Sarkozy is right about morals and finance

In London an epic drama is taking place, pitting Germany and France against America, Britain and other G20 nations. Leading the charge is the blast of fresh air the French now have as their president, Sarkozy. He and Chancellor Merkel are fighting the good fight to restore morality to our financial systems:

"At a joint news conference with German Chancellor Angela Merkel ahead of tomorrow's summit, The French President said now was the time to "moralise an immoral system".
"We are just trying to take responsibility," Mr Sarkozy said.

The two leaders left no doubt that they will refuse to sign an agreement which does not meet their "red lines" on tax havens, hedge fund regulation, banking transparency and a worldwide cap on bankers' pay.

Mr Sarkozy added: "This is a historic opportunity afforded us to give capitalism a
conscience, because capitalism has lost its conscience and we have to seize this opportunity.""

The total collapse of Wall Street's investment banks, the bankruptcy of the insurer of insurers (AIG), the bankruptcy of the American auto company (GM) which scrapped plans for an electric car in favour of gaz guzzling monsters, the climate which allowed a Madoff ponzi scheme to flourish despite warnings for years and years, the farcical role of the US rating agencies in giving AAA ratings to financial instruments with toxic assets as their underpinning – all of these are evidence that somehow, somewhere, American cowboy capitalism has lost its way.

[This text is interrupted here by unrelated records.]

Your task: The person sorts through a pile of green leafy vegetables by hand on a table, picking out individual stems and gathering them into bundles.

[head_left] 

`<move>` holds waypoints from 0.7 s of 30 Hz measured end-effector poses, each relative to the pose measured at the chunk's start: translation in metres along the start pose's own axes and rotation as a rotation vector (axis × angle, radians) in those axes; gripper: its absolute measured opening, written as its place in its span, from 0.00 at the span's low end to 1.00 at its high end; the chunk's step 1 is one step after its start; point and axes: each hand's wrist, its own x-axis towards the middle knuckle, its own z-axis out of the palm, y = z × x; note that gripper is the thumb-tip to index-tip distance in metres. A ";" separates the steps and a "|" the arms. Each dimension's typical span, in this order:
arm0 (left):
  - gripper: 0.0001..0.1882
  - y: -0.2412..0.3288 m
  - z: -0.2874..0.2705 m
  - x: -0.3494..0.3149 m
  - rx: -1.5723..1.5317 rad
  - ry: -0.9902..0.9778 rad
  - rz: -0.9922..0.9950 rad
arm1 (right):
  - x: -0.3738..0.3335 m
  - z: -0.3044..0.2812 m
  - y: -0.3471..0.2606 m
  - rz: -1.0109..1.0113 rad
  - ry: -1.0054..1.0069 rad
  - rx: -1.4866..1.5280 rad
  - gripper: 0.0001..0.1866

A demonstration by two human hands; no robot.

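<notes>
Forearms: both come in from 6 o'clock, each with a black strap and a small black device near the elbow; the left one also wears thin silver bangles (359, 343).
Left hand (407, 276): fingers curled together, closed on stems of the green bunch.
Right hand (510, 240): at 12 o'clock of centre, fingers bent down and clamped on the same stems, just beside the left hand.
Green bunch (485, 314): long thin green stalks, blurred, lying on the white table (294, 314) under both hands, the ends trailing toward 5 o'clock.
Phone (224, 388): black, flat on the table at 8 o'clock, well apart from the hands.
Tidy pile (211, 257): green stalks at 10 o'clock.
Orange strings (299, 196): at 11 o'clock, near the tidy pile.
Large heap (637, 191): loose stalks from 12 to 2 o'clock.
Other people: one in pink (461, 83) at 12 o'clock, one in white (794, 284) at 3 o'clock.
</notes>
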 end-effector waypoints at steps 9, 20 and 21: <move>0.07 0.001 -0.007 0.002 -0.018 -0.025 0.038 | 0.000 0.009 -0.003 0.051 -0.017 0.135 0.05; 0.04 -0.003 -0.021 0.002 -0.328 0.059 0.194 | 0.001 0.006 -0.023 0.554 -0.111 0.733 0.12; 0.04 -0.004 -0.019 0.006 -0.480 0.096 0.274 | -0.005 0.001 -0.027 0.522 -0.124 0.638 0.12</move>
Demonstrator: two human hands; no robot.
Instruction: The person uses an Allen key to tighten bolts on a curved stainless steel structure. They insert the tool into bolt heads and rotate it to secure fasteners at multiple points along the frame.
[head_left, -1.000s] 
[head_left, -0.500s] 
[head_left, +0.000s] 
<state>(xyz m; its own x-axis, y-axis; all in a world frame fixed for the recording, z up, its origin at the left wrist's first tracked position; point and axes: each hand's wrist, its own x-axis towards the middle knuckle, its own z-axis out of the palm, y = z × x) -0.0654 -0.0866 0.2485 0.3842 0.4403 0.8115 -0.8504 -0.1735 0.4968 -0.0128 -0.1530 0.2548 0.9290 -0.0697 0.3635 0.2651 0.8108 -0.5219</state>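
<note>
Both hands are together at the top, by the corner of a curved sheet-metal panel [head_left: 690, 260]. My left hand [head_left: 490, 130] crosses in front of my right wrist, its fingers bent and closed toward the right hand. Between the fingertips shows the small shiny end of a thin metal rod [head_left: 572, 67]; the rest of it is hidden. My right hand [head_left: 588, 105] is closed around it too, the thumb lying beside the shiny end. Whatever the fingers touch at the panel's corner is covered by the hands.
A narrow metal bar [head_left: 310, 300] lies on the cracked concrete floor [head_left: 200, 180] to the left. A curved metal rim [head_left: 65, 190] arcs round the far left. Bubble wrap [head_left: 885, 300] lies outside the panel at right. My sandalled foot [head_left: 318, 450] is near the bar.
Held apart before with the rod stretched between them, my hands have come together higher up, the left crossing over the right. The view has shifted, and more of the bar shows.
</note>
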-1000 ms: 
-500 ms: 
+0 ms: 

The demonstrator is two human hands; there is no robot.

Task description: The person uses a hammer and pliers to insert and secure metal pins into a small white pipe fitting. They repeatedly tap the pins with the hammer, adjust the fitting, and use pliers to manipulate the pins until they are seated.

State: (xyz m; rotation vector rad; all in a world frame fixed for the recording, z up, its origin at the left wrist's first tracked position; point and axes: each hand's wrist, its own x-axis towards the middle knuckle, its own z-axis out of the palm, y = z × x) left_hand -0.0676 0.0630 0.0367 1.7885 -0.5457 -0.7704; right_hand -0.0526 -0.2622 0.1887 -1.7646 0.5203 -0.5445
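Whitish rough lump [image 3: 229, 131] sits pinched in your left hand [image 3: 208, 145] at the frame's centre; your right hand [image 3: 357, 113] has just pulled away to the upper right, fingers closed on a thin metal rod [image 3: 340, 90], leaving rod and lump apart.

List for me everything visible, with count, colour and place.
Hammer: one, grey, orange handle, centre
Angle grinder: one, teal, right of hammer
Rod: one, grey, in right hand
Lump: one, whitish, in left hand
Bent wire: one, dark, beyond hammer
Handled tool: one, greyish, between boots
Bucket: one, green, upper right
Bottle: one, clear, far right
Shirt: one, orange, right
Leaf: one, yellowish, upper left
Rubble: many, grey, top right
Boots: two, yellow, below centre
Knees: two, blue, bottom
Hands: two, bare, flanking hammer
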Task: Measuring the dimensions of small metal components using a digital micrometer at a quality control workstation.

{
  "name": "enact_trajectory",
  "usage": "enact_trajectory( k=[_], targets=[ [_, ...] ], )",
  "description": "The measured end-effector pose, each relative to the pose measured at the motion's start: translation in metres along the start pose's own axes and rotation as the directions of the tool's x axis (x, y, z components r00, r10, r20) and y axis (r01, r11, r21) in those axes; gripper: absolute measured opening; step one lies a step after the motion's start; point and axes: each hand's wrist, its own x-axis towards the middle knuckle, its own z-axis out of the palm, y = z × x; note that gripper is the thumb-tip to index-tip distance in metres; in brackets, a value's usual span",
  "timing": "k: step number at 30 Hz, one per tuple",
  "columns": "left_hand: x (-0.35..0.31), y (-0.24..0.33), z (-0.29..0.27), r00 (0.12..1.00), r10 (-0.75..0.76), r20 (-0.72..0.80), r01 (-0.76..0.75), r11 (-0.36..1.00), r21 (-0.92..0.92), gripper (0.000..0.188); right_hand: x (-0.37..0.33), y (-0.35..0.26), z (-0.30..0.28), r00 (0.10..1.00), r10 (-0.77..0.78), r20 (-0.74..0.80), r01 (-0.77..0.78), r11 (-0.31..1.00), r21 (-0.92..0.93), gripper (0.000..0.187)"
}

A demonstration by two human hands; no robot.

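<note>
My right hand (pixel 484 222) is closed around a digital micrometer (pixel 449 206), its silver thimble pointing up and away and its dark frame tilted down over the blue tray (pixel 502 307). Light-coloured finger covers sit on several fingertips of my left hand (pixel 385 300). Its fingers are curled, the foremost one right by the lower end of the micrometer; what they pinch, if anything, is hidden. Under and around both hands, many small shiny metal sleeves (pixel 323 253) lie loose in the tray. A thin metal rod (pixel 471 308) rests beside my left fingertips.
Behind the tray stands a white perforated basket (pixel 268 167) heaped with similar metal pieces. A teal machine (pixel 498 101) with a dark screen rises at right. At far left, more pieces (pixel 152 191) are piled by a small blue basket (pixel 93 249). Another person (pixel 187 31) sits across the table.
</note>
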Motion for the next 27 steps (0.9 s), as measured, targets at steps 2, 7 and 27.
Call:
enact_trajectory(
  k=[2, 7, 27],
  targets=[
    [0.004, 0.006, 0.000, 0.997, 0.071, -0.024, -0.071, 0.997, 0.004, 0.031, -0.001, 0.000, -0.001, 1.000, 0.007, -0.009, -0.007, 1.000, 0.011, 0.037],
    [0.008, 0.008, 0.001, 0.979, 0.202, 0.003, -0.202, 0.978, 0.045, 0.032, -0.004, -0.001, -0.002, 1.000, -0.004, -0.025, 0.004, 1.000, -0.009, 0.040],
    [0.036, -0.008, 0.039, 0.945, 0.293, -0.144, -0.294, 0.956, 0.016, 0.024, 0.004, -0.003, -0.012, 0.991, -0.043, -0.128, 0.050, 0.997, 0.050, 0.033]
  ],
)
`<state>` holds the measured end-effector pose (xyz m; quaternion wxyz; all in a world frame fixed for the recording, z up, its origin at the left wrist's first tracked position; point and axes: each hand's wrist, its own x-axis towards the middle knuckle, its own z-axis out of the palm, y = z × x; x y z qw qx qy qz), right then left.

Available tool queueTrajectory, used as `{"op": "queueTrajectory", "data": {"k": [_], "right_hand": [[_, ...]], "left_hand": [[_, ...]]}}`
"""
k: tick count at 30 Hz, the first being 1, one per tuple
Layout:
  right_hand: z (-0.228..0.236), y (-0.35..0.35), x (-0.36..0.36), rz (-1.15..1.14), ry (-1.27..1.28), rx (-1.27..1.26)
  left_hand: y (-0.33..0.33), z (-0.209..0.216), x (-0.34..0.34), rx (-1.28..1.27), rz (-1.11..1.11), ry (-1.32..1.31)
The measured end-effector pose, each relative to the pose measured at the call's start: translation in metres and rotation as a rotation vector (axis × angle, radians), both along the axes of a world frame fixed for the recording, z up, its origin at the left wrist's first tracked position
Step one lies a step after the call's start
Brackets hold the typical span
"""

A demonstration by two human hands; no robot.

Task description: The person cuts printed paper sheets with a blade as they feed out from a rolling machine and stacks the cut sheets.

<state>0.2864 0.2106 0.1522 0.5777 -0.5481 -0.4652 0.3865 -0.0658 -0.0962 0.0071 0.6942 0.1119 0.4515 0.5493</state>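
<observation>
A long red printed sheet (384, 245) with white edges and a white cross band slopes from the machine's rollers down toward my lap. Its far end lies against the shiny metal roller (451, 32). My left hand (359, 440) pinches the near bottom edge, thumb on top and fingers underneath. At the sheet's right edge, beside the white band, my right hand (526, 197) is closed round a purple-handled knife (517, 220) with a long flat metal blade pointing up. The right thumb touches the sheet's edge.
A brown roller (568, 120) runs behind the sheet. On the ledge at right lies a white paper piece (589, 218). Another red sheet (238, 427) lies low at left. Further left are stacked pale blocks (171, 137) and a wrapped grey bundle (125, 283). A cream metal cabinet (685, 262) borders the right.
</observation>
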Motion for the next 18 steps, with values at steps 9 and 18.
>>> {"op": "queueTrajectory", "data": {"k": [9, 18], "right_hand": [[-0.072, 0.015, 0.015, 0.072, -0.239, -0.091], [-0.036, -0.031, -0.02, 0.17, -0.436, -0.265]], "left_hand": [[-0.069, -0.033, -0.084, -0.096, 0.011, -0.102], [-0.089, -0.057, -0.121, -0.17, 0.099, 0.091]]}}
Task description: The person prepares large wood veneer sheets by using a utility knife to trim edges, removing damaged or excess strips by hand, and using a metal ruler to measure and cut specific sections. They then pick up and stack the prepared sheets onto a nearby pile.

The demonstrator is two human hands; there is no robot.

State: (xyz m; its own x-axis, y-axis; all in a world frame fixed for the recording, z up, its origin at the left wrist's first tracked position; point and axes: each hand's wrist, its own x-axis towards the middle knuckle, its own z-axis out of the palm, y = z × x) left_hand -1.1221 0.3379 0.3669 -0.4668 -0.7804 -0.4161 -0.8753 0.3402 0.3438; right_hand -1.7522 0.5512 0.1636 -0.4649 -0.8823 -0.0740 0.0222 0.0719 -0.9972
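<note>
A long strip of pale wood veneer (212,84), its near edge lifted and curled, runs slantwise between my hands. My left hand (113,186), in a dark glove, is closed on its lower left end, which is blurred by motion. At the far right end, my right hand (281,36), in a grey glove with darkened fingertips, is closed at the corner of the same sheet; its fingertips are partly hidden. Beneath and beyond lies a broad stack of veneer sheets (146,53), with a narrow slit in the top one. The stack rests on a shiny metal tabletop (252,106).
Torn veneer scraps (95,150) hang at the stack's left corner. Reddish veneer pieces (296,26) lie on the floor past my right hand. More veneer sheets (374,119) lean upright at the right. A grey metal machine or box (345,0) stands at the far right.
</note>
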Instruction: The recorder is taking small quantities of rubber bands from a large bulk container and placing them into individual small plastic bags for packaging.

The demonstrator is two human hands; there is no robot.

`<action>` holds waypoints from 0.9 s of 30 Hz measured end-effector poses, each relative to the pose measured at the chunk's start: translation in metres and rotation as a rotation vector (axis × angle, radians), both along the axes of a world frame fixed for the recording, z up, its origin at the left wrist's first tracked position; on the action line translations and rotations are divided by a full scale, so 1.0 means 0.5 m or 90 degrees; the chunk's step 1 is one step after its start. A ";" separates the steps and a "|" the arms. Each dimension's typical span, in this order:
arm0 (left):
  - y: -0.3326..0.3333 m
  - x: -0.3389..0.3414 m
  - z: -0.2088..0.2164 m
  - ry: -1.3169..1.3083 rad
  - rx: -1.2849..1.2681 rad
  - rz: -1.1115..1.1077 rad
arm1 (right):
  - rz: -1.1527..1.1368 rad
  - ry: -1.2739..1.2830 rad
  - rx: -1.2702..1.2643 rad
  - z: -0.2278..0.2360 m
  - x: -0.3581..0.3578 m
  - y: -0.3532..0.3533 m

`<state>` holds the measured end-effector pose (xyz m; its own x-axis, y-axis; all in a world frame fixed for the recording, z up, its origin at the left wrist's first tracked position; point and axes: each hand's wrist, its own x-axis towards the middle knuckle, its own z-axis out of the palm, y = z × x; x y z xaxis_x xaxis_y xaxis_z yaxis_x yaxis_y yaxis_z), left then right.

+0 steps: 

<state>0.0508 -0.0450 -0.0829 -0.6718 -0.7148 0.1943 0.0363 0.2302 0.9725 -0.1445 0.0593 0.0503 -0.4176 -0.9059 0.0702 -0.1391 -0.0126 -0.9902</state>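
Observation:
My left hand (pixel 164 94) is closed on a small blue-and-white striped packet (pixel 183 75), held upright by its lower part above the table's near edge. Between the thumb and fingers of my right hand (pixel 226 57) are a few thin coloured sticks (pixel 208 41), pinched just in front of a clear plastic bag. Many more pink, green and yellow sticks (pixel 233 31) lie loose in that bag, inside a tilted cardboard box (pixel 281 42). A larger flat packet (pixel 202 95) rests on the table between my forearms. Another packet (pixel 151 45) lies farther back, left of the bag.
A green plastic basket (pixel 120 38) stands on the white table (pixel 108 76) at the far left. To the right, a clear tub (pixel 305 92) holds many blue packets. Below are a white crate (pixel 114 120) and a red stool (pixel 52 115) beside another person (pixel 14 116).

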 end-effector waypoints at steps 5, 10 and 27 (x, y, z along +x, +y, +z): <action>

Followed fairly closely by Britain, and with Canada a little bit further down the road but going in the same direction.

So let's all hope that the Germans and French do something that the Americans seem unwilling to do – put back morality into the economic system we all live in.

1 comments:

Elise said...

I just can't read that ! "the blast of fresh air the French now have as their president".

Pliiiiizzzzzzzz !

Sarkozy is anything but fresh air ! Sarkozy is just a populist knowing that most French people are in favor of more regulations and uses the G20 as a personal boost because he's losing points in polls.

In his political campaign to become president, he promised to introduce the subprime system in France for instance.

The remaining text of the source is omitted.